Vence, France

We are settling in to the lovely Chateau Saint-Martin, high above the Mediterranean on a cliff overlooking the medieval walled village of Vence, not far from Nice.  It has been rainy and cool as mists gather and hover over the descending hills, obscuring the sea.  The sky looms large and gray, and winds push swirling dark masses from the lower Alps to the coast far below.  We are between earth and sky, and as we recover from the time change (nine hours) where night is day and day is night, waking is sleeping, and sleeping is waking, we think we are part of the dark clouds waiting for the sun.
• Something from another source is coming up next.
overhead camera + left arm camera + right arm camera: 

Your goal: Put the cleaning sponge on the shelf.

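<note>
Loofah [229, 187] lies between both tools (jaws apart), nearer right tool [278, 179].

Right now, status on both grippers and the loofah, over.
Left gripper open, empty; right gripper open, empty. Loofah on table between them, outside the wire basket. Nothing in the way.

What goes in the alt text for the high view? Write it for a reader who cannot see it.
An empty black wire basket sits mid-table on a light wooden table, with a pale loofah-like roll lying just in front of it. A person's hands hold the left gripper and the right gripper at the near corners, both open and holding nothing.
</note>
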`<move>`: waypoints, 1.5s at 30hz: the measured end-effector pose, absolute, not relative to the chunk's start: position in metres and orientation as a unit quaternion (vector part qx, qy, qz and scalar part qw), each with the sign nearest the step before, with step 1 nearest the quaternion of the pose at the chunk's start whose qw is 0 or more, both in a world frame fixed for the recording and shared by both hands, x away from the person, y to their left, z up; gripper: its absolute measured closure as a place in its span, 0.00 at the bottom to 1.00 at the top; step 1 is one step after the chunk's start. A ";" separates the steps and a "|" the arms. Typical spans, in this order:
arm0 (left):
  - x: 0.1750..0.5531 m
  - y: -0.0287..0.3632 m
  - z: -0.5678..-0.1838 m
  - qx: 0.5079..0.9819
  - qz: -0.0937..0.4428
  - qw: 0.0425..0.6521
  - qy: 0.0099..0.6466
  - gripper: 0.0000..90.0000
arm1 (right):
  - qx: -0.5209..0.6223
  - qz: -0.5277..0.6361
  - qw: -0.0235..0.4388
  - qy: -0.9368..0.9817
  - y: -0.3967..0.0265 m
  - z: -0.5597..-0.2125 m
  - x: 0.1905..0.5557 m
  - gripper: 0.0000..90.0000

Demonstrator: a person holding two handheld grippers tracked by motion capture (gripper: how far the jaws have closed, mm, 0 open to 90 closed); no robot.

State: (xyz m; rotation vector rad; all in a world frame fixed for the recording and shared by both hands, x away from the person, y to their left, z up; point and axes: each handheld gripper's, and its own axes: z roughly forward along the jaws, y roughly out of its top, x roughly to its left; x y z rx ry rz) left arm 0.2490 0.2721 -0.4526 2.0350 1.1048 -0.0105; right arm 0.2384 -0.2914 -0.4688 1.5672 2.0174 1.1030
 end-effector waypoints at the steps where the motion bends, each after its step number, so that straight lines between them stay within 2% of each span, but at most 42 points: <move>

Neighbors are burning in the yards in the valleys below, taking advantage of the wet, and smoke curls into the mists and mixes with the pungent jasmine blooming in joyful disarray unaware of the cold and rain.  The jasmine climbs garden walls and arbors, tiny white stars and lush greenery perfuming the damp.

I recall my stories set here at this lovely chateau, inspired by its gracious sense of time gone by, of Fragonard swings and princesses with long flowered skirts, of a more gracious way of living.  Time slowed down and we sipped slowly, inhaled lavender, lathered tapenade on crusted rolls.  Light filtered through silver tinged olive leaves, the trees hundreds of years old as we sat in ancient orchards on wobbly wrought iron.
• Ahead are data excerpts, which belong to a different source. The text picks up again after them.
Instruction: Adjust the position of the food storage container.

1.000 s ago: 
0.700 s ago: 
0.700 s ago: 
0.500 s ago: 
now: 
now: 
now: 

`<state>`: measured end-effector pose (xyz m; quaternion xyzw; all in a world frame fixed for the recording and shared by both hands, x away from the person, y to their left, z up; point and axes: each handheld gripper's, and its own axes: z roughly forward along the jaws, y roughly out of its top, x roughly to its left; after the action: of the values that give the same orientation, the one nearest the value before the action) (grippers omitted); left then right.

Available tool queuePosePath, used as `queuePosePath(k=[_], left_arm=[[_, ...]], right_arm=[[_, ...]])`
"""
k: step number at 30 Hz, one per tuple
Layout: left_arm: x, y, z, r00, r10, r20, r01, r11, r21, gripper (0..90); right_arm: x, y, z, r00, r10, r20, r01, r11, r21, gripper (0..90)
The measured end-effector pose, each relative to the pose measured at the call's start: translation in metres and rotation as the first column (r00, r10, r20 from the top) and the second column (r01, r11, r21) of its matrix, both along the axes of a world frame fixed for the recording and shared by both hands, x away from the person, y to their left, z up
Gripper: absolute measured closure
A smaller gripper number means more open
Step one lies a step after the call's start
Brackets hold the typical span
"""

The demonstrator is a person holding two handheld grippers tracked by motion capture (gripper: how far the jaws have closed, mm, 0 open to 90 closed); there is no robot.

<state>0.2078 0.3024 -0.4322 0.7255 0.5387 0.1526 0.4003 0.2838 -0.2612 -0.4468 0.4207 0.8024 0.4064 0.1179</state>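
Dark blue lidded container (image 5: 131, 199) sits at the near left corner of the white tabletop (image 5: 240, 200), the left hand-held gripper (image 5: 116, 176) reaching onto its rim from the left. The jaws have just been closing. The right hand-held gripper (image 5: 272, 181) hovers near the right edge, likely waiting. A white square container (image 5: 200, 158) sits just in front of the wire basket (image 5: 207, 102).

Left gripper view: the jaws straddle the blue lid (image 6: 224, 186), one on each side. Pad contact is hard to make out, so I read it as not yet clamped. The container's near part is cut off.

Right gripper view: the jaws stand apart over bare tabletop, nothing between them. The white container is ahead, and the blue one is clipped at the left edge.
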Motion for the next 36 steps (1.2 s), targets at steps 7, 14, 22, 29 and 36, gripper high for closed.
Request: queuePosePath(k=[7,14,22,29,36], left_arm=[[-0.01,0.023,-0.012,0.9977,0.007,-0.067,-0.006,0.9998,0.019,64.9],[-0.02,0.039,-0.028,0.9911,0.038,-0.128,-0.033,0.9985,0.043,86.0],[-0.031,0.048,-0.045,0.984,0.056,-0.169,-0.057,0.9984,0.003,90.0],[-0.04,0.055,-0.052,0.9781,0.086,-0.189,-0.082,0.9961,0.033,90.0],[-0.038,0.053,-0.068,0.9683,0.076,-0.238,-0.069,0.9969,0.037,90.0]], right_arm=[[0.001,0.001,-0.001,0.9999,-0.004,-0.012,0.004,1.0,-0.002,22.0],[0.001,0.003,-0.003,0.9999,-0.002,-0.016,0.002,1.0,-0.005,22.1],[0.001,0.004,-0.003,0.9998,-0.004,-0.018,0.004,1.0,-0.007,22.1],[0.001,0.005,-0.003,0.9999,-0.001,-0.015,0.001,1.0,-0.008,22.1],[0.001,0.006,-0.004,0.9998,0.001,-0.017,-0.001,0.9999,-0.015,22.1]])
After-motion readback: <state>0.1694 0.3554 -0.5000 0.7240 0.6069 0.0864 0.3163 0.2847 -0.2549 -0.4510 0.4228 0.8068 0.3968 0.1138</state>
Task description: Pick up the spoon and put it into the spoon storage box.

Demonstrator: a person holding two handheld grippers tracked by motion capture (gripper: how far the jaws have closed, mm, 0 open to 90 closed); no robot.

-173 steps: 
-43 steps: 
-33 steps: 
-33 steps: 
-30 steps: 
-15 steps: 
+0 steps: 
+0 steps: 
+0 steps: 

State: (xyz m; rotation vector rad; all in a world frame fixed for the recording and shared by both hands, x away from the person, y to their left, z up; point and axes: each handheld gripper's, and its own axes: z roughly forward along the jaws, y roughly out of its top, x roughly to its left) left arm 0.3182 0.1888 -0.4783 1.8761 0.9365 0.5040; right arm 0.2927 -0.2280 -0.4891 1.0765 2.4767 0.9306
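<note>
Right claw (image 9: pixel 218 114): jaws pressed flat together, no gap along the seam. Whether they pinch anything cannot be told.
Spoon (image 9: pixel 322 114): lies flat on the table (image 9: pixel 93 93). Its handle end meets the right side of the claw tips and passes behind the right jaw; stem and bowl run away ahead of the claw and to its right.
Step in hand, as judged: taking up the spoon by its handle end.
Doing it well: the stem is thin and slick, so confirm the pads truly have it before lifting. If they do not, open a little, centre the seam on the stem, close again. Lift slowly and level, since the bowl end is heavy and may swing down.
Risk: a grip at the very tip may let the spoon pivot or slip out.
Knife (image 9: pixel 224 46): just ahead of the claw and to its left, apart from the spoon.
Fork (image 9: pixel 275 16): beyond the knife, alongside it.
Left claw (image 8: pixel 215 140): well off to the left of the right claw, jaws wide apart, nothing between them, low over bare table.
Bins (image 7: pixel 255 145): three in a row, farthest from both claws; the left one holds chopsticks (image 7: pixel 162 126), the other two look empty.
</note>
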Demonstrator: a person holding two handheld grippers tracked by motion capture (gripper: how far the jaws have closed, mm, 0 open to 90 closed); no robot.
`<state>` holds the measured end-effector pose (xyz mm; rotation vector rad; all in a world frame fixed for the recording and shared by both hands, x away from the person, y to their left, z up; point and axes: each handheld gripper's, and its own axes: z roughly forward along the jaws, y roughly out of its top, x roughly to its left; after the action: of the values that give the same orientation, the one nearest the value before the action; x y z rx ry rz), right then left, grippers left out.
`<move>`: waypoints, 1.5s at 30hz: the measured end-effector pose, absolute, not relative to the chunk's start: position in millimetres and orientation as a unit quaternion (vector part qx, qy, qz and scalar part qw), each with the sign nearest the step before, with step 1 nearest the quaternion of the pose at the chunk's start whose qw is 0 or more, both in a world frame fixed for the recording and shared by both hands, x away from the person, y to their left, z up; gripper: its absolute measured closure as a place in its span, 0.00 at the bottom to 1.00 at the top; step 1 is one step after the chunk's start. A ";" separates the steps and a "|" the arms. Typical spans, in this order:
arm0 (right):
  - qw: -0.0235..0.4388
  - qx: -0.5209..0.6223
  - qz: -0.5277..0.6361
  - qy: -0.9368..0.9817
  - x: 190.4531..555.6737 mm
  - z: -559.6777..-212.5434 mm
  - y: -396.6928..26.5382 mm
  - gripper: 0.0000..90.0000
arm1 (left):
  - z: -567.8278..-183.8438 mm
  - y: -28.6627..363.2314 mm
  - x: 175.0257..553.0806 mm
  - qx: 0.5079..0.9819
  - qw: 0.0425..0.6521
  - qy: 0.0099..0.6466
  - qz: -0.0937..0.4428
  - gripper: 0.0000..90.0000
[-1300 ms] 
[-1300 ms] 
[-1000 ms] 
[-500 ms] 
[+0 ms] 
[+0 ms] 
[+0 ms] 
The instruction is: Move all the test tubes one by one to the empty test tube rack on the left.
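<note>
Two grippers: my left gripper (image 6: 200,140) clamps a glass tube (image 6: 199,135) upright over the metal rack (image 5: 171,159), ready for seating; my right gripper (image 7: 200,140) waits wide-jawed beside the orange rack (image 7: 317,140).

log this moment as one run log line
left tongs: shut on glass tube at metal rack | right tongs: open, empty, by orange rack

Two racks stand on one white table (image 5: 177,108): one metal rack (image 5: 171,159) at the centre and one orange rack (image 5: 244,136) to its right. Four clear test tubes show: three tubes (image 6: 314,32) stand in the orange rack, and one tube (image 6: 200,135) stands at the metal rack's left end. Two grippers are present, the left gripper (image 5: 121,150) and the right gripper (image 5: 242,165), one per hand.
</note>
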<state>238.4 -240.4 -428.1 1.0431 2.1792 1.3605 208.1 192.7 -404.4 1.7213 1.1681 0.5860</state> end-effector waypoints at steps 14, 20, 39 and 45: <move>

In earlier days of the Chateau, there was a rope swing in a meadow, and you would sit on the wooden slat and slide through the air.  You would return to your own childhood and you would sigh.  There was a heart-shaped pool that President Truman was said to have liked, and Adenauer claimed that the Chateau was the “ante-room of Paradise.”  Long ago, as I swung through the soft air on the rope swing I thought it was Paradise itself.

So I wrote stories about Jeanette, thirteen, from San Francisco, who falls in love with the Chateau and with the French manners, the language, the life.  The stories tell of her summer here, and her many adventures in the hills above and the islands below.  Later, I wrote a novel partially set here as well, Offerings, about a doctor’s search for healing, for herself.  Now, watching the dark skies part and glimpsing some sun burning through the mists, I am celebrating not only the publication of Offerings in the last year, but its winning of an Honorable Mention in the Reader Views Literary Awards 2010 and the Bronze Medal in the Independent Publisher Awards 2010 (IPPY).  Credit must be shared with the Chateau Saint-Martin and I shall always be thankful to those who continue its gracious traditions.
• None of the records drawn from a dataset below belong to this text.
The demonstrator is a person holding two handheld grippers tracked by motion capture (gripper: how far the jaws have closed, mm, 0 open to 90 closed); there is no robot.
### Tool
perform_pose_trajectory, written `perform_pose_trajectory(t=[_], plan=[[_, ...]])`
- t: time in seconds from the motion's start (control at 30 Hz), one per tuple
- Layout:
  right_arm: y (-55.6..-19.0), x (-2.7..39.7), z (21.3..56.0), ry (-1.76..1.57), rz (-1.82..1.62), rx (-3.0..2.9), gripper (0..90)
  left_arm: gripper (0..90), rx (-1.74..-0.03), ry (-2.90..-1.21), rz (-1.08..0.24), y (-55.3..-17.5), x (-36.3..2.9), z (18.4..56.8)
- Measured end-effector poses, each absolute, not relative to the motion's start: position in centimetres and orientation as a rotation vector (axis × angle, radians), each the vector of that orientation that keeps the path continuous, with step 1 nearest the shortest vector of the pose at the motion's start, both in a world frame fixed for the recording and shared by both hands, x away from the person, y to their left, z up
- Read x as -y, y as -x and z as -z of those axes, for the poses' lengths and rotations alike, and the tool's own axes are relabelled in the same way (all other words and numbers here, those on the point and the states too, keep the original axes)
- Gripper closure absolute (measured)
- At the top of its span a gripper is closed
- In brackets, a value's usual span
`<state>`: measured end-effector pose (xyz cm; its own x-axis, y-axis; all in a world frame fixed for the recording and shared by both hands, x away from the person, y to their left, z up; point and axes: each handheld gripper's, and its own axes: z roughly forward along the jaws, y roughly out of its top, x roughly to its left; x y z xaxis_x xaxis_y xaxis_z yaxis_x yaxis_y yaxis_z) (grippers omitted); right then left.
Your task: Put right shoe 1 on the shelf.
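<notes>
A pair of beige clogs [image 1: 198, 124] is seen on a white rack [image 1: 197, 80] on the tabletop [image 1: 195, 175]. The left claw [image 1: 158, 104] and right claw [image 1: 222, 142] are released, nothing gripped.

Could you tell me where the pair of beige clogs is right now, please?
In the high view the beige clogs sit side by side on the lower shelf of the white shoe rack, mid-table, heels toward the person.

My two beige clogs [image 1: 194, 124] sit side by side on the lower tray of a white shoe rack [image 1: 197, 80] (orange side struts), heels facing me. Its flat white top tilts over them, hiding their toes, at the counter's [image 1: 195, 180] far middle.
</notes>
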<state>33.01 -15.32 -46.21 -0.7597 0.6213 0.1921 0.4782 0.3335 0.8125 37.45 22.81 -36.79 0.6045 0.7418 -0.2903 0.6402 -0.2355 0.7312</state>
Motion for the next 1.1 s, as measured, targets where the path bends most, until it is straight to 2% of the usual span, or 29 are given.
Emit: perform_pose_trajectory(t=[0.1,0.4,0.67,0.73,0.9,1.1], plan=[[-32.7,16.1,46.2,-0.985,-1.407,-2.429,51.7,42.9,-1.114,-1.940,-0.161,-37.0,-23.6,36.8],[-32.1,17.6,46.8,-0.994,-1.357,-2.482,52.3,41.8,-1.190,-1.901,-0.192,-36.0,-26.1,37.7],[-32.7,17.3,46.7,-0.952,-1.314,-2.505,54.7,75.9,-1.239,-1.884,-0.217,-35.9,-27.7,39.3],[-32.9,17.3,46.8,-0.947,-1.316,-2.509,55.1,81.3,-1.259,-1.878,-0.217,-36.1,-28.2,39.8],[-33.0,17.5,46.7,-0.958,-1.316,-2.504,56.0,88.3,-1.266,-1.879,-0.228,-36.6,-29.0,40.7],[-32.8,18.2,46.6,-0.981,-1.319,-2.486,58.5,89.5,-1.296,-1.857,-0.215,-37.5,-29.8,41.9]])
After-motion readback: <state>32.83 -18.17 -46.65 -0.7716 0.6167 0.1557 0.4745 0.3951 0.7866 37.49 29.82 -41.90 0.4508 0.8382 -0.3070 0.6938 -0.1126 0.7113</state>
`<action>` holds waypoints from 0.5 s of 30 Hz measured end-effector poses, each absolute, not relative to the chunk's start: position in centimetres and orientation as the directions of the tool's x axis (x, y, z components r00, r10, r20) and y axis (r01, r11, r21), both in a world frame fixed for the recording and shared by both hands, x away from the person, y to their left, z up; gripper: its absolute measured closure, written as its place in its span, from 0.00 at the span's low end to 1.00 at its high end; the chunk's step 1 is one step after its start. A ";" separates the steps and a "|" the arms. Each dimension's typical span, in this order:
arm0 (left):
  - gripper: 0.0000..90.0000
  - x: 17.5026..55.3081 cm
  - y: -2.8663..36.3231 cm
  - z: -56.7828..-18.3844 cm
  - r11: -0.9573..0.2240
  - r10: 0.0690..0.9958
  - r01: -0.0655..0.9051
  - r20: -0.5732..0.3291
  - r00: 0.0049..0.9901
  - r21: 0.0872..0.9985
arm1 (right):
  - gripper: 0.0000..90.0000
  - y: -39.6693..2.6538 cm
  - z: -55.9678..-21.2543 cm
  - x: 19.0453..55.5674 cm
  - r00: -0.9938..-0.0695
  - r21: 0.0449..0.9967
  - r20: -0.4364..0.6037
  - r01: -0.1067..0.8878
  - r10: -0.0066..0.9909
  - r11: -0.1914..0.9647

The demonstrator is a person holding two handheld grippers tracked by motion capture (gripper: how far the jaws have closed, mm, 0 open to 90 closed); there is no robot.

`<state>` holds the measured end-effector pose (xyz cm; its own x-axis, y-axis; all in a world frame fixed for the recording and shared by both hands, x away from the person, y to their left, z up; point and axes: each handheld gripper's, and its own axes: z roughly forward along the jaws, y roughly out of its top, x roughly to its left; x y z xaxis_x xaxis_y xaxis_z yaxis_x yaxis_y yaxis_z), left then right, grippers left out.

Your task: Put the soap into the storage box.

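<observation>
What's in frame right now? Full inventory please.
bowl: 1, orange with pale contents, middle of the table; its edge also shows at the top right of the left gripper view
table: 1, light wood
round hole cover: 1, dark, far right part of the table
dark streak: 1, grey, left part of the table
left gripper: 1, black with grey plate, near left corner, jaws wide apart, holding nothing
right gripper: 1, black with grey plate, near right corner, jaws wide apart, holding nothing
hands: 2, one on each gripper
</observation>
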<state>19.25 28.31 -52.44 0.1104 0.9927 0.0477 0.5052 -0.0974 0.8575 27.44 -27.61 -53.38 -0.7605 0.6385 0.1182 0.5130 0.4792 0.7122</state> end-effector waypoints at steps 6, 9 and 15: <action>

We wait for the clouds to part, and I consider my current novel-in-progress, the Magdalene Mystery.  Hopefully we shall revisit Mary Magdalene’s cave, La Sainte-Baume, and her coffin at the Basilica of Saint Maximin.  We shall wander the valleys where she is said to have preached and where hermitages rose up in the fourth and fifth centuries as Saint Cassian sent his monks into these lands of the Magdalene.

The past is the present, and both are the future.  We learn who we are, where we must go, and who we are meant to be.

We missed Mass on the Second Sunday after Trinity.  We missed the glorious Eucharistic sacrifice.  Instead, we said our prayers, inviting the Third Person of the HolyTrinity, God the Holy Spirit, to shape our journey, to lead us.  We wait and pray as the clouds part.

I have been blessed to visit this part of the world and watch it change and yet not change.  But even more blessed to be able to write about it and to share it with you.